The current stable release of NetBSD is version 5.1.2 (February 11, 2012).

History

NetBSD was originally derived from the 4.3BSD release of the Berkeley Software Distribution from the Computer Systems Research Group of the University of California, Berkeley, via their Net/2 source code release and the 386BSD project. The NetBSD project began as a result of frustration within the 386BSD developer community with the pace and direction of the operating system's development.[5] The four founders of the NetBSD project, Chris Demetriou, Theo de Raadt, Adam Glass and Charles Hannum, felt that a more open development model would be beneficial to the project: one which was centered on portable, clean, correct code. Their aim was to produce a unified, multi-platform, production-quality, BSD-based operating system. The name "NetBSD" was suggested by de Raadt, based on the importance and growth of networks such as the Internet at that time, and the distributed, collaborative nature of its development.[2]

The NetBSD source code repository was established on March 21, 1993 and the first official release, NetBSD 0.8, was made in April, 1993.[6] This was derived from 386BSD 0.1 plus the version 0.2.2 unofficial patchkit, with several programs from the Net/2 release missing from 386BSD re-integrated, and various other improvements.[6] The first multi-platform release, NetBSD 1.0, was made in October 1994. Also in 1994, for disputed reasons, one of the founders, Theo de Raadt, left the project. He later founded a new project, OpenBSD, from a forked version of NetBSD 1.0 near the end of 1995.[7] In 1998, NetBSD 1.3 introduced the pkgsrc packages collection.[8]

Until 2004, NetBSD 1.x releases were made at roughly annual intervals, with minor "patch" releases in between. From release 2.0 onwards, each major NetBSD release corresponds to an incremented major version number, i.e. the major releases following 2.0 are 3.0, 4.0 and so on. The previous minor releases are now divided into two categories: x.y "stable" maintenance releases and x.y.z releases containing only security and critical fixes.[9]

Features

Portability

As the project's motto ("Of course it runs NetBSD" [2]) suggests, NetBSD has been ported to a large number of 32- and 64-bit architectures. These range from VAX minicomputers to Pocket PC PDAs. As of 2009, NetBSD supports 57 hardware platforms (across 15 different processor architectures). Although the Linux 2.6 kernel includes support for more processor architectures,[10] the NetBSD distribution supports more platforms than any single Linux distribution. The kernel and userland for these platforms are all built from a central unified source-code tree managed by CVS. Currently, unlike other kernels such as μClinux, the NetBSD kernel requires the presence of an MMU in any given target architecture.

NetBSD's portability is aided by the use of hardware abstraction layer interfaces for low-level hardware access such as bus input/output or DMA. Using this portability layer, device drivers can be split into "machine-independent" and "machine-dependent" components. This allows a single driver to be easily used on several platforms by hiding details of exactly how the driver accesses the hardware, and reduces the amount of work needed to port it to a new architecture.[11]
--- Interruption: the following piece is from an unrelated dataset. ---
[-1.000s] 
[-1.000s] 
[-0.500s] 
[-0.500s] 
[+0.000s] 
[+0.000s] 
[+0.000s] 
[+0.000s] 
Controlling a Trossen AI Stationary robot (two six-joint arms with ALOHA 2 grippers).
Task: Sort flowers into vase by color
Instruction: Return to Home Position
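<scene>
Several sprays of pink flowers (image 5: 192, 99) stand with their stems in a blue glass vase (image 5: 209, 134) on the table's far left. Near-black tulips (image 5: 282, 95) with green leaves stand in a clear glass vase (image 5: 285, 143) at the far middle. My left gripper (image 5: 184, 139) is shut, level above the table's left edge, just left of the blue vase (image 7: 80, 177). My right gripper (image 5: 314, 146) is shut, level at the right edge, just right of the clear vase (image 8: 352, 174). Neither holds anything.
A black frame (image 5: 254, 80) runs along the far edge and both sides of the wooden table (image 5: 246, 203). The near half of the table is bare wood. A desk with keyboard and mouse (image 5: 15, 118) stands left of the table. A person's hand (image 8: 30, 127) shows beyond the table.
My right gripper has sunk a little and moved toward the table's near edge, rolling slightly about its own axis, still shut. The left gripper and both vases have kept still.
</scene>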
This enables, for instance, a driver for a specific PCI card to work whether that card is in a PCI slot on an IA-32, Alpha, PowerPC, SPARC, or other architecture with a PCI bus. Also, a single driver for a specific device can operate via several different buses, for example ISA, PCI, PC card, etcetera.
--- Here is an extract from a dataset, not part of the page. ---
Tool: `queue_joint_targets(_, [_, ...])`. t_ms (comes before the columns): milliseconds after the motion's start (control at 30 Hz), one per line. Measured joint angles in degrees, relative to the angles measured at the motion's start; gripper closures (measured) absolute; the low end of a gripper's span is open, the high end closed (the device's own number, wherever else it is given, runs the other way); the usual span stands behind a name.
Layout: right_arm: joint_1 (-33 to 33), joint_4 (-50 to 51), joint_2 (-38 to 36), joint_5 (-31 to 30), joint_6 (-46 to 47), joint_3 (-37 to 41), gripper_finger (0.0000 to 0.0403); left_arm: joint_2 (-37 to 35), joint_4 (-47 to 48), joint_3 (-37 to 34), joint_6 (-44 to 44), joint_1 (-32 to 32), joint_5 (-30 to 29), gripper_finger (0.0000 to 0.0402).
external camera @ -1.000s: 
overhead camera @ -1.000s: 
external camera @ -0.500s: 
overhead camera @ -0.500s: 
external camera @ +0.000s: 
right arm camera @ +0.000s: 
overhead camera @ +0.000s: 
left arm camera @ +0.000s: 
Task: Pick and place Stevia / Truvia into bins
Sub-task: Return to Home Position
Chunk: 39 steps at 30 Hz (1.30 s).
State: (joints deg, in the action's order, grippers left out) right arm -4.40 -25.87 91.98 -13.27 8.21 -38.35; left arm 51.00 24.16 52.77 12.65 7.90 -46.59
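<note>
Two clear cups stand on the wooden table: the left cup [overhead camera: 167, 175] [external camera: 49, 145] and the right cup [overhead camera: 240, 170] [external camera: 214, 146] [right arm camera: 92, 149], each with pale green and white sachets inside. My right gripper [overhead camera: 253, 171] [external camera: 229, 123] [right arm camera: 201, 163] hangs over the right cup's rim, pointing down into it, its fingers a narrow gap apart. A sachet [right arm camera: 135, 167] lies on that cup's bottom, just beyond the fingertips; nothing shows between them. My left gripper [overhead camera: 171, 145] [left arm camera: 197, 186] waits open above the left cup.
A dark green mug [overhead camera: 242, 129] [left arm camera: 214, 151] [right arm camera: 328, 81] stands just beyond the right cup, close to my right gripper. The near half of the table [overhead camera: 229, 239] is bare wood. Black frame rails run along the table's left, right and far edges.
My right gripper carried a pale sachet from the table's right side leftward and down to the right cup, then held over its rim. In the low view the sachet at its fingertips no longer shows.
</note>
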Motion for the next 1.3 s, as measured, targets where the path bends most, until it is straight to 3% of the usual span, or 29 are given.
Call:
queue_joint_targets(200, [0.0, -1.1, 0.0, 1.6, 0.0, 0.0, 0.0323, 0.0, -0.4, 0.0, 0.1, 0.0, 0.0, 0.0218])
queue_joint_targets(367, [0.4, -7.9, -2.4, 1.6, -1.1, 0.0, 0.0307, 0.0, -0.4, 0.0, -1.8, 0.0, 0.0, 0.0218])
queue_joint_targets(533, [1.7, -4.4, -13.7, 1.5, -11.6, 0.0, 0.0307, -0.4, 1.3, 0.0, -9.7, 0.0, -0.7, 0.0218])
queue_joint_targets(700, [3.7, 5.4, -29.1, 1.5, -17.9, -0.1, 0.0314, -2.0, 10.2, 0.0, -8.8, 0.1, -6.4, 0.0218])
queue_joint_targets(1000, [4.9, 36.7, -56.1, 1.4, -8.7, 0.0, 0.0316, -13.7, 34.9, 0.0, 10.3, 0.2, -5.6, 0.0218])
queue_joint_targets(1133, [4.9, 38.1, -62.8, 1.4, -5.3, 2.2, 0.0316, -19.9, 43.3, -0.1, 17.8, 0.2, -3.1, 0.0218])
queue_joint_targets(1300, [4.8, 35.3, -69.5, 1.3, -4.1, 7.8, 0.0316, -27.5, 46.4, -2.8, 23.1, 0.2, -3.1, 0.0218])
In comparison, Linux device driver code often needs to be reworked for every new architecture. As a consequence, in recent porting efforts by NetBSD and Linux developers, NetBSD has taken much less time to port to new hardware.

This platform independence aids the development of embedded systems, particularly since NetBSD 1.6, when the entire toolchain of compilers, assemblers, linkers, and other tools fully supported cross-compiling.

In 2005, as a demonstration of NetBSD's portability and suitability for embedded applications, Technologic Systems, a vendor of embedded systems hardware, designed and demonstrated a NetBSD-powered kitchen toaster.[12]

Commercial ports to embedded platforms, including the AMD Geode LX800, Freescale PowerQUICC processors, Marvell Orion, AMCC 405 family of PowerPC processors, Intel XScale IOP and IXP series, were available from and supported by Wasabi Systems.

Portable build framework

The NetBSD cross-compiling framework (also known as "build.sh" [13]) allows a complete NetBSD system for an architecture to be built from another system of different architecture (usually faster or with more hardware resources), even on a different operating system, since the framework supports most POSIX-compliant systems. Several embedded systems using NetBSD have required no additional software development other than toolchain and target rehost.[14]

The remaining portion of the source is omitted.